• _TASK INSTRUCTIONS_
All of the data must be output without alteration.

[Start of section]

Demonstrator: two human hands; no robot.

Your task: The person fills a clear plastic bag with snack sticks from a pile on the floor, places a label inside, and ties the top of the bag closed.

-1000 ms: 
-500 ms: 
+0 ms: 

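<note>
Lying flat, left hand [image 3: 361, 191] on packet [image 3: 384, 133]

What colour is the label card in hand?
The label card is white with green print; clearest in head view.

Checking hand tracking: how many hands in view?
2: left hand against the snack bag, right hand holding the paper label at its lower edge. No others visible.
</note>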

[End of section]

• _TASK ANSWER_
Demonstrator: two human hands; no robot.

Your task: The person fills a clear plastic bag with snack sticks from a pile on the floor, places a label inside, and ties the top of the bag closed.

-1000 ms: 
-500 ms: 
+0 ms: 

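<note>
Lying flat, left hand [image 3: 361, 191] on packet [image 3: 384, 133]

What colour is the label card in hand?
The label card is white with green print; clearest in head view.

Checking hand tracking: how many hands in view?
2: left hand against the snack bag, right hand holding the paper label at its lower edge. No others visible.
</note>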

Now the exercise is finished.